I did manage to gain another level, so that’s something. And found this one additional Honey.

I believe there’s a boss past this area, so we’re going to use a Sleeping Bag and hope for the best.

This must be the fire dragon that was “acting up”.

I only have three Water Cards, and they aren’t particularly impressive. Rooks’ Frost Blade does decent damage, but Slyph’s spells barely scratch him and Axs’ attacks aren’t much better.

His Flame 3 spell messes me up bad. And…clearly I’m not strong enough for this yet.

So I rewind time, cast Home (same effect as a Return Ring) and buy Rooks the best available armor. I suspect another few levels and better armor for Axs is in my future. Also, I need to bring Ifrit into battle against the Hydra.

I ran into the Manticore mass that destroyed me in an earlier run by spamming Attribute 2 All, and opted to try using a Blood Card. It instantly killed every Manticore, which was better than I could possibly have hoped for!

Have I shown the in-battle comments before? Rather than the narration announcing critical hits or misses, your characters have comments related to them.

This is the area before the Hydra, and it has a few more useful chests.

I have Rooks drink the honey now, lest I forget about it.

Then we go wandering further. Rooks finally makes it to level 17 and learns a new spell, and Ifrit gets something useful too.

And there’s a chest with a Tent way down in this corner.

The Warlock party spams Smash 1, but it’s doing single-digit damage, so it’s not that big a worry, just annoying.

Axs also hits level 17. Leveling is rather slow-going, honestly.

These two “wings” down in the Polar Dungeon have another six chests, including some gold and two more Return Rings.
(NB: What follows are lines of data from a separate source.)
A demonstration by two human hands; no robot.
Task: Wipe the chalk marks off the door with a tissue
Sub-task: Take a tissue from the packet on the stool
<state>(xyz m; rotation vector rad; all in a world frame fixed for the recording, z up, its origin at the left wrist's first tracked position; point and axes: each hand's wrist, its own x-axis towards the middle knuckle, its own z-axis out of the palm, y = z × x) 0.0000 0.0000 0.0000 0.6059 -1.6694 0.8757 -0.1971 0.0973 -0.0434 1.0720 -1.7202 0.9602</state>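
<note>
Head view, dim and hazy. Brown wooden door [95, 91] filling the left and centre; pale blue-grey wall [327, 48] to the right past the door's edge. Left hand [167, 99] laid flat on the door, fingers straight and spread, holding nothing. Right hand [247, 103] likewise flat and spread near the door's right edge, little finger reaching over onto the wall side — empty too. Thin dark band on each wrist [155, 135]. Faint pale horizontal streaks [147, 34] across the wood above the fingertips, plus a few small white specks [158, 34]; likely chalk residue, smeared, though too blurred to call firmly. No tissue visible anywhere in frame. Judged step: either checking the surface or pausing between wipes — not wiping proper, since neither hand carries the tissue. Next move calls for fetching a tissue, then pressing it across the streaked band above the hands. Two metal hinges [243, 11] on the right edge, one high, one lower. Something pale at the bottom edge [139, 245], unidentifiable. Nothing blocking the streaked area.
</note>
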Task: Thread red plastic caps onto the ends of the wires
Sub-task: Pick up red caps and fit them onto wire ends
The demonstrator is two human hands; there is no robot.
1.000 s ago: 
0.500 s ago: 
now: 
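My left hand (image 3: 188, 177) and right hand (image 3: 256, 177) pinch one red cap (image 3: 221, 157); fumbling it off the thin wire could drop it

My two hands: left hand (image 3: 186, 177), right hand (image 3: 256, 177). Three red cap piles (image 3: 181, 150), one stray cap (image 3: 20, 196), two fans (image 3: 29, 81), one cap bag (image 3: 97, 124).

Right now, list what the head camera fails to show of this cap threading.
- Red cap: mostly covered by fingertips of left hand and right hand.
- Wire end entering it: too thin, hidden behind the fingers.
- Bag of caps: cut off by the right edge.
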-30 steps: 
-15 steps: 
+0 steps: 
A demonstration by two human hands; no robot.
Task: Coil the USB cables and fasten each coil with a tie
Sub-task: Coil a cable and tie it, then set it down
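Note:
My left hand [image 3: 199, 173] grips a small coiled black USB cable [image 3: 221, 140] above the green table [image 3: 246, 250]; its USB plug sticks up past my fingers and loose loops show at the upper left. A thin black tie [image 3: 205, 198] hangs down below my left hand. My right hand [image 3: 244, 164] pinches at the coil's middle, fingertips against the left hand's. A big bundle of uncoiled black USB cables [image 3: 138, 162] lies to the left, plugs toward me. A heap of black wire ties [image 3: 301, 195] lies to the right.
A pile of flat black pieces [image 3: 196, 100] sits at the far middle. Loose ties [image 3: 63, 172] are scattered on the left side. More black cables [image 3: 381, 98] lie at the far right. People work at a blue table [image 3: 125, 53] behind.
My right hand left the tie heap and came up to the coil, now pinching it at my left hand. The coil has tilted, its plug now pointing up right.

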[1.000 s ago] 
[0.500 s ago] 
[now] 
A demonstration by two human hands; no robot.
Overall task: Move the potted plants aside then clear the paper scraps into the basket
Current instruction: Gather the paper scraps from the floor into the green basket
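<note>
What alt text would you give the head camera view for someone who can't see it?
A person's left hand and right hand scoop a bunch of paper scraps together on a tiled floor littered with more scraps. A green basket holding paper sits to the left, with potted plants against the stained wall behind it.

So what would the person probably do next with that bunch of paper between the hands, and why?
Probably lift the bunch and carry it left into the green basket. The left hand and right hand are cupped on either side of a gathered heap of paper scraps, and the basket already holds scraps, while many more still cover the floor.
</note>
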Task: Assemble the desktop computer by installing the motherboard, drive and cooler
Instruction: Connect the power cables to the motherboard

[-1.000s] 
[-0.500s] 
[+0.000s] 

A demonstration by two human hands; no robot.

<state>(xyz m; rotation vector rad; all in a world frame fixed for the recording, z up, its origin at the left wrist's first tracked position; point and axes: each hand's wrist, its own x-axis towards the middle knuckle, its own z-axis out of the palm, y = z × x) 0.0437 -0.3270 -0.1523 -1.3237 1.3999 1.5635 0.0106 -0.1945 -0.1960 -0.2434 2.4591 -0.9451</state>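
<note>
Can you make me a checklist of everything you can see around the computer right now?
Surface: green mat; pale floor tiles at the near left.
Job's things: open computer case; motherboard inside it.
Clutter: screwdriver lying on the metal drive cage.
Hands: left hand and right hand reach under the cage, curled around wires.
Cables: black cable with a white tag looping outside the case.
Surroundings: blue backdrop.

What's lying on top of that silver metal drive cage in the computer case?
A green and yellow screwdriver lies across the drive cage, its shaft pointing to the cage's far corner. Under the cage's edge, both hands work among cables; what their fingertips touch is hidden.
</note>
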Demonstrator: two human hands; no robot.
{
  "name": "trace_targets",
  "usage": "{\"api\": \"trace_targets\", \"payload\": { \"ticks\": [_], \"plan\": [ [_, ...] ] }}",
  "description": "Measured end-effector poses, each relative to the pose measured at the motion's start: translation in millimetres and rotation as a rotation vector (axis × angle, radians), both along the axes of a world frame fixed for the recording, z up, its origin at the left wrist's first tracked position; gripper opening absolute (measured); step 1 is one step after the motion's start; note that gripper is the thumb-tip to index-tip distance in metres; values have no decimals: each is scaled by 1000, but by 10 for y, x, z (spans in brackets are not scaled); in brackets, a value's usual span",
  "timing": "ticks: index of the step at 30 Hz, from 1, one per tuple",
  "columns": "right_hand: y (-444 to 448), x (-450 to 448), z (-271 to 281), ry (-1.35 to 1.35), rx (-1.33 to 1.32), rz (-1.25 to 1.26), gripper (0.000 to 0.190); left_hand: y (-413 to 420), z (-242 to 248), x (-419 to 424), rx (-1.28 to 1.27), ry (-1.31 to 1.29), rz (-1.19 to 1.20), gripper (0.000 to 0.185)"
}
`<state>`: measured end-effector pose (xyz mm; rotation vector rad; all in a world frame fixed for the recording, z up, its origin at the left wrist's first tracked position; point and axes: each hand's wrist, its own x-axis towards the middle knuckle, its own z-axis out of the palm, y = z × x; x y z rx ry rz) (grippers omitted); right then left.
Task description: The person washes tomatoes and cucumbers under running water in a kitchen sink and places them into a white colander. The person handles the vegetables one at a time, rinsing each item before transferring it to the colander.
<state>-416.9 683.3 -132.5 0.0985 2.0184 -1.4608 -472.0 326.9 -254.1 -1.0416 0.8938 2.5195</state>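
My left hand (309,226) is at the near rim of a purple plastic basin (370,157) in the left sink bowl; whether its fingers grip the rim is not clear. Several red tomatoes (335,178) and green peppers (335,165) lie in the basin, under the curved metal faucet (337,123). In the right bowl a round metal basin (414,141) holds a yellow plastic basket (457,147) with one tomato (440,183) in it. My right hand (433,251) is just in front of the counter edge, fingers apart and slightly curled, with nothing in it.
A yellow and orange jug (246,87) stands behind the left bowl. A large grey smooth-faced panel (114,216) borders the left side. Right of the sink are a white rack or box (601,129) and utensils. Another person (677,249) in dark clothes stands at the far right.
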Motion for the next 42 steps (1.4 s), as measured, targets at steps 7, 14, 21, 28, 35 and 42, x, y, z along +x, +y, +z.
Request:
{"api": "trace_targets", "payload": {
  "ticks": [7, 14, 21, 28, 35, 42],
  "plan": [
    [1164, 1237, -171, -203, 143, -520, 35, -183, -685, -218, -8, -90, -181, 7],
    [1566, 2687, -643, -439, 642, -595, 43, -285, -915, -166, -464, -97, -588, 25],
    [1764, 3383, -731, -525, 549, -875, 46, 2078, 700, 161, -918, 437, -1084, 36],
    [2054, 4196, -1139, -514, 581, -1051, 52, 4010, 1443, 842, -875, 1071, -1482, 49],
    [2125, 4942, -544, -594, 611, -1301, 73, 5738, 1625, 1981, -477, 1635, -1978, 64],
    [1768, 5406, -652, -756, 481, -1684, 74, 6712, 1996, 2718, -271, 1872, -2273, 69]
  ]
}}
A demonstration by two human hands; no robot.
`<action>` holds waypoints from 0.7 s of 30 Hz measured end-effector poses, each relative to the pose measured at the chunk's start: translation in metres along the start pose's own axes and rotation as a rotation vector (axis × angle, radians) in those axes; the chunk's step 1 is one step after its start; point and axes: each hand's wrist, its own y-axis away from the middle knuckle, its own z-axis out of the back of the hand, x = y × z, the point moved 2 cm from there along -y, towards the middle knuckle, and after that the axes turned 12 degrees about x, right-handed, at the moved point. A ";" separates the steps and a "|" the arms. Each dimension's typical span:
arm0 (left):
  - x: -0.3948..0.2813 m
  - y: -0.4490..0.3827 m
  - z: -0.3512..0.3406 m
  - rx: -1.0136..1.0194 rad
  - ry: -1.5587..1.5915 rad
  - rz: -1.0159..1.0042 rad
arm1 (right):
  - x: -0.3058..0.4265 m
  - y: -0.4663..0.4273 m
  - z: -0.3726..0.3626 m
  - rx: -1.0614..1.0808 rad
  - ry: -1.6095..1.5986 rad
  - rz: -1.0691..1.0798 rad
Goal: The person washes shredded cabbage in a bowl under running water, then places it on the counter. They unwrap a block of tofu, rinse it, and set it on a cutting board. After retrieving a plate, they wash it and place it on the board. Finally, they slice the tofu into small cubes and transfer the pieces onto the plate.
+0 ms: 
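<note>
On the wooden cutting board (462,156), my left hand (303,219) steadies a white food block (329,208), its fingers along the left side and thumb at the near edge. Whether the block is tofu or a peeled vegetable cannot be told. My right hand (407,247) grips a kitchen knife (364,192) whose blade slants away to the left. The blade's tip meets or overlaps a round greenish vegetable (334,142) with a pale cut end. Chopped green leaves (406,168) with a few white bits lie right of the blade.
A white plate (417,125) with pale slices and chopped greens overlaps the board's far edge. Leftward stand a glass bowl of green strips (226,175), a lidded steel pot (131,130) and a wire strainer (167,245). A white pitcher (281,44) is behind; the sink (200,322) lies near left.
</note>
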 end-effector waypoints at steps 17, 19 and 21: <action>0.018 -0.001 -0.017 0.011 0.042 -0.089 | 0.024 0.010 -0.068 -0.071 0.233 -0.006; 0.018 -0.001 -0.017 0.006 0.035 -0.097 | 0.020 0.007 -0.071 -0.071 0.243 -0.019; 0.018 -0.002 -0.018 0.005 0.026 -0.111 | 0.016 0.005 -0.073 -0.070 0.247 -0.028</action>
I might actually want to sell a couple of them.

(This game could really have used a “return to the dungeon” item as well.)

A second go at Hydra with Ifrit starts off potentially better, but still fails. (Note that if ANY human character dies—not just Rooks--it’s game over. There’s no revival for human characters.)

The third try is a hard-fought battle that sucks up almost all of my resources and gets Ifrit killed, but I eke out a victory. Again, the fact that Rooks has the healing magic, and the elemental attack spells (as cards), and also the strongest attack makes long boss battles rather troublesome. My final strategy involved Ifrit exhausting his MP casting HP Recover on the humans, and Axs tossing a couple of healing items as well.

Axs picks a lousy time to reminisce about Rooks’ dead dad.

Wait…you had that this WHOLE TIME? I could have been casting water spells, say, on that fire dragon that just straight-up murdered us twice?

Rooks is much more polite than I am.

Of course, by “Let’s go” a smarter person would mean “Let’s teleport home, sleep all night, buy some more new armor, refill our healing items, and then come back here.” Neither Rooks nor I am a smarter person.

We’ll take a quick look at our new spirit: Marid has an unsurprising spell selection.

Then, as noted and bolstered by the good luck, I decide to push through. Quick nap in a Sleeping Bag, switch to Marid…err, to Sylph. Then it’s a short walk.

Nintendo Power maps! It’s been a while.

Two questions: How does this not melt the ice cave? Also, why wasn’t the fire dragon (who is vulnerable to ice) staying in here? Though thinking about it, if I wanted to keep a fire dragon confined, putting it in a comfy lava cave that was somehow under an ice cave sounds like a solid plan.

Okay, so apparently Axs was just really unobservant and Alan brought Sarah down here with him.

Made her sleep, and then put her into a magical forcefield that just happened to be lying around?

There’s no thwarting stage one of this plan.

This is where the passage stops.